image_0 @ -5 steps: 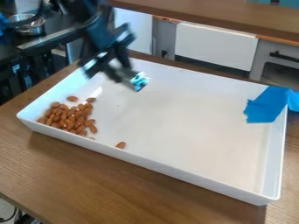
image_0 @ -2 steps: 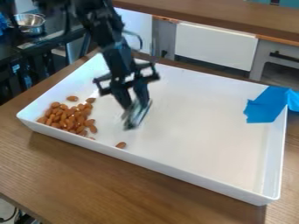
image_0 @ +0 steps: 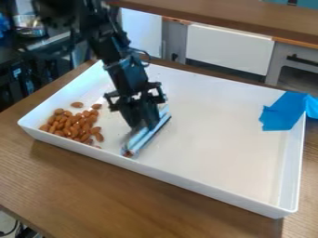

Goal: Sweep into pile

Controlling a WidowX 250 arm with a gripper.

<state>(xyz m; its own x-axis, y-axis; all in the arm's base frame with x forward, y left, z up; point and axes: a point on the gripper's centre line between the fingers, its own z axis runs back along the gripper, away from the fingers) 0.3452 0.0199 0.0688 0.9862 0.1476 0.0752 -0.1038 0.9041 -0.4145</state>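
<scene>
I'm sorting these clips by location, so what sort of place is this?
Probably a robotics lab set up with a mock kitchen: a robot arm over a white tray of almonds, with cabinet-like white panels behind.

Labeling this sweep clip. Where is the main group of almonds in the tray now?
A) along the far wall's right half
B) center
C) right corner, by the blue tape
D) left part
D: the almonds cluster in the left part of the white tray, left of the gripper in the view.
</scene>
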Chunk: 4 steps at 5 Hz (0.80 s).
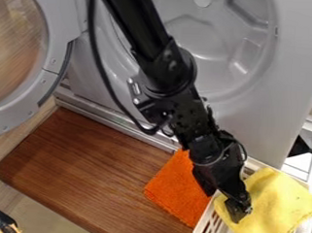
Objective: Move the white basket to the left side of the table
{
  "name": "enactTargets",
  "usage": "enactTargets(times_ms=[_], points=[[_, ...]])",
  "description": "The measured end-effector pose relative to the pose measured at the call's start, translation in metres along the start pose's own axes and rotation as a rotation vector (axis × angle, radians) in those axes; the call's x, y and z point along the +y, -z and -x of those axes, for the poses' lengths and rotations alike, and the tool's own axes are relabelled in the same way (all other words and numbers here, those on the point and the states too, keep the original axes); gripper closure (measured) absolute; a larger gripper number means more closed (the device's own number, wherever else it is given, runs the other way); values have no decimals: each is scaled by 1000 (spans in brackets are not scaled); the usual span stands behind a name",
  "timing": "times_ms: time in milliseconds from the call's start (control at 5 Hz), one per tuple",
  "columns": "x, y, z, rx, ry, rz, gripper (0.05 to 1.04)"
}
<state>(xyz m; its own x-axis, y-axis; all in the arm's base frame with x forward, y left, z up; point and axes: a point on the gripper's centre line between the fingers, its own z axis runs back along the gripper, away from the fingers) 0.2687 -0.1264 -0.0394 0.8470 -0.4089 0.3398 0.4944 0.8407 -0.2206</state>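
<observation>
Camera view: gripper (pixel 238 215) hangs over the near-left part of the white basket (pixel 210 221), at the left margin of the yellow cloth (pixel 270 203) lying in it. Opening: cannot tell; hold on cloth or basket: cannot tell. Basket sits at the right edge of the wooden table (pixel 85 169), toward its lower right corner, beside the orange cloth (pixel 179 190). Relation of note: most of the basket lies right of the gripper, its slotted left wall just left of it. Long axis uncertain, lower end cut off. Judgement: carry must run leftward, across the orange cloth
</observation>
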Motion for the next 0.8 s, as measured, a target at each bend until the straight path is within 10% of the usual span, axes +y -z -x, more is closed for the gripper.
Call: enactTargets(times_ms=[400, 800], points=[[7, 4, 7, 15, -15, -15, 704], [2, -5, 6, -1, -26, -12, 922]])
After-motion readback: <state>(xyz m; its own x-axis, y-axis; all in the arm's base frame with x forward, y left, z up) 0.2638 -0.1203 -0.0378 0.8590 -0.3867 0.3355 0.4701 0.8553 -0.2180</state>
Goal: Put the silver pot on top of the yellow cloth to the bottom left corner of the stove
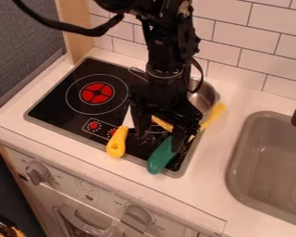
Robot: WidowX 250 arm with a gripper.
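Silver pot is sitting at the stove's back right; the whole transfer to bottom left is pending. Gripper is hanging open, fingers spread.

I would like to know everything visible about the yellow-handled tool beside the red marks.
The tool has a thick, plastic-looking yellow handle with a rounded end and a pale, tapering blade. It lies on the stove, handle toward the front rim, blade toward the back. The gripper hangs close beside it; I cannot tell whether they touch.
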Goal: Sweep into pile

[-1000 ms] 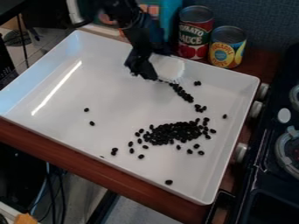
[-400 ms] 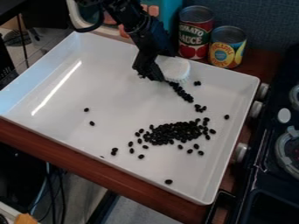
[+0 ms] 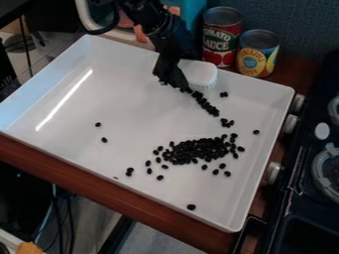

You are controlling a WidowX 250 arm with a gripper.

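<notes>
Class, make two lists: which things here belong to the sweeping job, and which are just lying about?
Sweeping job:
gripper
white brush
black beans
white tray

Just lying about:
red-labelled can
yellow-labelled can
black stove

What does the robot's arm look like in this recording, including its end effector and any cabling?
The arm is black, built of chunky, angular jointed segments. A thick black cable curves in a loop beside it. The end effector is also black, narrower than the segments above it. I can make out no markings on either.
</notes>
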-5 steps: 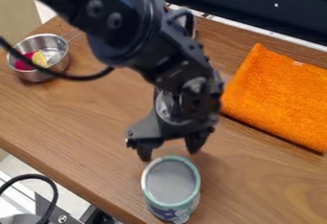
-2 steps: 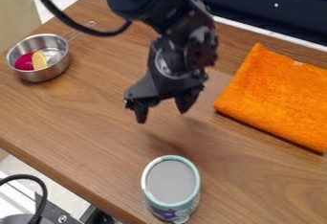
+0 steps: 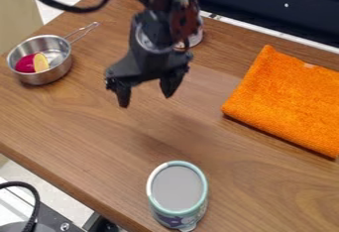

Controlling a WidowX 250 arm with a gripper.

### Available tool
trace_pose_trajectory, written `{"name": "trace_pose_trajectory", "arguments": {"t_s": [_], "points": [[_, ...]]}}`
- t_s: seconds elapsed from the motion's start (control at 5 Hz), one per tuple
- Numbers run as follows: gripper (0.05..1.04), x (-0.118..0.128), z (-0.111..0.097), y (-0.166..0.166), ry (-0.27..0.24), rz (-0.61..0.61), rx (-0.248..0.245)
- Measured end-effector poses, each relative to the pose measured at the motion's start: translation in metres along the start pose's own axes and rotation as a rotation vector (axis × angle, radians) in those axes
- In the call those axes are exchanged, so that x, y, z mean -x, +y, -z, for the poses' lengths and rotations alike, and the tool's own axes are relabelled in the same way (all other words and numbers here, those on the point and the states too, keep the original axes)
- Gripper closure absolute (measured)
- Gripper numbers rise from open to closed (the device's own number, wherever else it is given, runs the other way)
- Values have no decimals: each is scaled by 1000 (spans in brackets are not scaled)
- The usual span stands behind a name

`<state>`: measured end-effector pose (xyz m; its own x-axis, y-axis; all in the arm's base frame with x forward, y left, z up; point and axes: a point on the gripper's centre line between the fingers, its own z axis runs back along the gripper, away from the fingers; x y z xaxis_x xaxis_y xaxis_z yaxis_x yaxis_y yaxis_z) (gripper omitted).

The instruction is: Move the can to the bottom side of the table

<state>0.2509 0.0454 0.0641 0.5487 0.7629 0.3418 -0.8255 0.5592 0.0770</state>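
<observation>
End effector [image 3: 145, 101] has moved farther from the can [image 3: 177, 190].

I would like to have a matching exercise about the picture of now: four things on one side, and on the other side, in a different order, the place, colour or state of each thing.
Things:
1. The can
2. The gripper
3. The cloth
4. The metal pan

Places, colours or states:
A. Orange, at the right side of the view
B. Has a pink piece and a yellow piece inside
C. Upright, near the bottom of the view
D. Open, holding nothing

Right pairs: 1-C, 2-D, 3-A, 4-B
</observation>
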Motion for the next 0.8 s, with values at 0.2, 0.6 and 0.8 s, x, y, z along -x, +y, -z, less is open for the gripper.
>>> {"name": "trace_pose_trajectory", "arguments": {"t_s": [0.2, 0.6, 0.8], "points": [[88, -16, -1, 10, 47, 36, 9], [88, -54, -2, 18, 180, 250, 41], [88, -65, -5, 14, 199, 411, 54]]}}
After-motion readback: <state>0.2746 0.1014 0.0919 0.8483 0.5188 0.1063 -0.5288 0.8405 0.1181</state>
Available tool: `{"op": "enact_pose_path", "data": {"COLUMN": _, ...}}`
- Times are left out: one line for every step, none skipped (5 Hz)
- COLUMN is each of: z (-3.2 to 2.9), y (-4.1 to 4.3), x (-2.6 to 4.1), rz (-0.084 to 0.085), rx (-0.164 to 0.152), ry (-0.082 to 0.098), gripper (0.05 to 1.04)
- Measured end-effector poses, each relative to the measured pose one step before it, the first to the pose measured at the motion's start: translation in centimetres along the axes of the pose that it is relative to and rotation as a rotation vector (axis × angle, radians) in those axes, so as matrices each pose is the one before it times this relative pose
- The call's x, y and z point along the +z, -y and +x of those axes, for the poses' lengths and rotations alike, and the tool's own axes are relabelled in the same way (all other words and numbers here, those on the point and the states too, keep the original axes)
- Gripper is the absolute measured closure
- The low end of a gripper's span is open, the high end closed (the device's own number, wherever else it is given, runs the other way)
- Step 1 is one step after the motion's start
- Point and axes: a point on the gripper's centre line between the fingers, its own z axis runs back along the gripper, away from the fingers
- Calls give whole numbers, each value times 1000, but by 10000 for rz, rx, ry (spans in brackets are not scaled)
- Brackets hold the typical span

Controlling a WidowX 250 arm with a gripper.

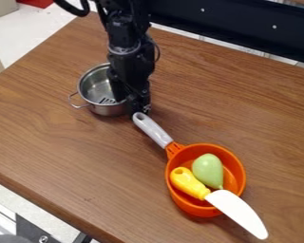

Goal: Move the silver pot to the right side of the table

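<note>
Currently, silver pot [109, 108] sits upright on the wooden table [72, 156], upper left of frame, open side up. Wire side handle [78, 101] points to the lower left of frame. Gripper [134, 104] hangs down at the pot's right-hand rim in frame, overlapping it. Can't tell how far apart the jaws are, or whether they have hold of the rim. Arm [128, 40] comes in from the top edge.

Orange pan [175, 187] is lower right of the pot, with its grey handle [153, 130] angled up and left. Handle end is right by the gripper; can't confirm contact. In the pan: green pear-shaped piece [207, 168], plus the yellow grip [187, 182] of a toy knife. White blade [238, 212] extends over the pan's lower-right rim. Black beam [237, 21] runs behind the table's far edge.
</note>
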Motion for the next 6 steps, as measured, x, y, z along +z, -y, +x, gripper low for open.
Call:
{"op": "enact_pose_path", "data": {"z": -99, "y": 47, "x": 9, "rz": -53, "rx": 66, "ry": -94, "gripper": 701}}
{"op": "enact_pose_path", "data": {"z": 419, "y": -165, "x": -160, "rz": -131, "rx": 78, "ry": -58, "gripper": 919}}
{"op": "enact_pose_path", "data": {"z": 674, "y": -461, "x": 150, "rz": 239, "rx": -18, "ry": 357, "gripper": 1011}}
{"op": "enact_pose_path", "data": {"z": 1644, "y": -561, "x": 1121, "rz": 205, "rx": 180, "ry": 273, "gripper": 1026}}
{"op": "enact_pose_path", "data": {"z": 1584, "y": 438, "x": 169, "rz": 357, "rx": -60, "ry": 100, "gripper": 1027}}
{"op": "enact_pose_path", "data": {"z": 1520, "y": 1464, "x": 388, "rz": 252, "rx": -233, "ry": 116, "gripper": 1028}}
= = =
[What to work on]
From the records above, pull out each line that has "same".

[Solved exercise]
  "description": "The measured end-effector pose relative to the pose measured at the call's start, translation in metres along the start pose's own axes and rotation as a rotation vector (axis × angle, radians) in those axes; the call's x, y and z point along the +y, -z and -x of those axes, for the poses' lengths and rotations alike, and the tool's own axes are relabelled in the same way (all other words and numbers here, those on the point and the states too, keep the original axes); gripper closure (measured) absolute; a larger gripper number means more closed (the device's own number, wherever else it is given, runs the other way); values have no decimals: each is scaled by 1000 (spans in brackets are not scaled); the usual span stands behind a name",
- In the call those axes are exchanged, so that x, y, z mean -x, +y, -z, for the poses' lengths and rotations alike, and the tool's own axes are relabelled in the same way (all other words and numbers here, those on the point and the states too, keep the original axes)
- The call's x, y and z point along the +z, -y and +x of those axes, for the poses' lengths and rotations alike, and the tool's own axes are relabelled in the same way (all other words and numbers here, those on the point and the states too, keep the original axes)

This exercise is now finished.